▶ WORK TO COMPLETE
Every line in the listing below from the one with "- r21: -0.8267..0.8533" through the one with "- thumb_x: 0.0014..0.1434" is to be reproduced exactly, both ends included; leave out the rest.

▶ INPUT DATA
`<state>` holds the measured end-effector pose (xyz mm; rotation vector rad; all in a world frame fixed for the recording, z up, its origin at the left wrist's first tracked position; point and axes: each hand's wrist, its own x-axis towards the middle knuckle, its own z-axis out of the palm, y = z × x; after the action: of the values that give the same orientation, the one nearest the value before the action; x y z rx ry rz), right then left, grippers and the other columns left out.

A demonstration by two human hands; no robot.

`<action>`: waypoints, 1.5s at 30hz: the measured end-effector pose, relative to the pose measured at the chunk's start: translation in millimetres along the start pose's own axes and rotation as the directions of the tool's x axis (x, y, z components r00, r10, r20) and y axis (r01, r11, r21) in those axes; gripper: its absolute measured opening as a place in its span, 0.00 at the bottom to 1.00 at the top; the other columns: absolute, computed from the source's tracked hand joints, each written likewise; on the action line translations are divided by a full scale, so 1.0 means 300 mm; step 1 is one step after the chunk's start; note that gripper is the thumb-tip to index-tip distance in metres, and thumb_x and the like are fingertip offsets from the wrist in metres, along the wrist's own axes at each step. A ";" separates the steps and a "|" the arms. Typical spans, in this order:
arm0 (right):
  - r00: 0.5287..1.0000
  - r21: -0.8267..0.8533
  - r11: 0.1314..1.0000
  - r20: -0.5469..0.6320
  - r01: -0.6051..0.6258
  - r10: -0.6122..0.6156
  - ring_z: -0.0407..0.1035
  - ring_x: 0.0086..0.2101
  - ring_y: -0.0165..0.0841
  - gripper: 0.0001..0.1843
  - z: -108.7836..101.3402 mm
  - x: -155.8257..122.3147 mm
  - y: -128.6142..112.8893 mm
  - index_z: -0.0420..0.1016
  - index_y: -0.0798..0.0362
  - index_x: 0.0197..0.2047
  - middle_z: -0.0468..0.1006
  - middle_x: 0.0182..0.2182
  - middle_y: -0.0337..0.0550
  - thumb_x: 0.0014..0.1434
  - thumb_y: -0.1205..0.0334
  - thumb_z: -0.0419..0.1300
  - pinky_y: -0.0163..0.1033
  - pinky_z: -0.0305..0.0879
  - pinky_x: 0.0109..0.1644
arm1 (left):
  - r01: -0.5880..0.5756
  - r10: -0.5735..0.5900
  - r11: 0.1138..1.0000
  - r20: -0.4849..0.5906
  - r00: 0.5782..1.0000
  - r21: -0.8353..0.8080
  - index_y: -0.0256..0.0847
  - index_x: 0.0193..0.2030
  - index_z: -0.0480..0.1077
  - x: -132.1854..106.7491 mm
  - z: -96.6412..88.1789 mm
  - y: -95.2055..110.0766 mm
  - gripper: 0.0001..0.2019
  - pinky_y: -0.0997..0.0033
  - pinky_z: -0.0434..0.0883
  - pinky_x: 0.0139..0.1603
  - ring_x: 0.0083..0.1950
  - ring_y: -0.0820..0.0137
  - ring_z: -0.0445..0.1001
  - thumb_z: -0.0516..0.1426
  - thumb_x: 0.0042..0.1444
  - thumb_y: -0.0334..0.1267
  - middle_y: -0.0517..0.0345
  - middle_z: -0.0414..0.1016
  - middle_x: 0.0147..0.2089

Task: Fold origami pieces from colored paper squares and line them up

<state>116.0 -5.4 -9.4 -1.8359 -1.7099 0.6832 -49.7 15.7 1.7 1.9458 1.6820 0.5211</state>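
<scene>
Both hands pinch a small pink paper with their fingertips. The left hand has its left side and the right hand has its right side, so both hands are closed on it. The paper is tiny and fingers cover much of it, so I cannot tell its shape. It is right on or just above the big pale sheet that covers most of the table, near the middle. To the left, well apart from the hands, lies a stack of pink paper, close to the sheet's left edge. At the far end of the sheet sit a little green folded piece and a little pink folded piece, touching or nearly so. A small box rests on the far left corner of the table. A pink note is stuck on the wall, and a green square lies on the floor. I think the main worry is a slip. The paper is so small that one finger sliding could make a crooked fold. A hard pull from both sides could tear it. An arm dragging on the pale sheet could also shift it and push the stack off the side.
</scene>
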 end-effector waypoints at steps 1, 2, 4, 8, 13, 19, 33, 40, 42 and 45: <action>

▶ THE ANSWER
  - r21: -0.8267..0.8533
  - r11: 0.1314..1.0000
  - r20: -0.5469..0.6320
  - r01: -0.6051..0.6258
  - r10: -0.6122..0.6156
  - ring_z: -0.0407..0.1035
  - ring_x: 0.0086..0.2101
  - ring_y: -0.0165..0.0841
  - gripper: 0.0001..0.1843
  - z: -108.7836..101.3402 mm
  - x: -155.8257..122.3147 mm
  - y: -128.6142..112.8893 mm
  - index_z: -0.0420..0.1016
  - index_y: -0.0798..0.0362
  - index_x: 0.0197..0.2047
  - middle_z: -0.0468..0.1006
  - middle_x: 0.0182..0.2182
  - middle_y: -0.0337..0.0550
  - thumb_x: 0.0014..0.1434

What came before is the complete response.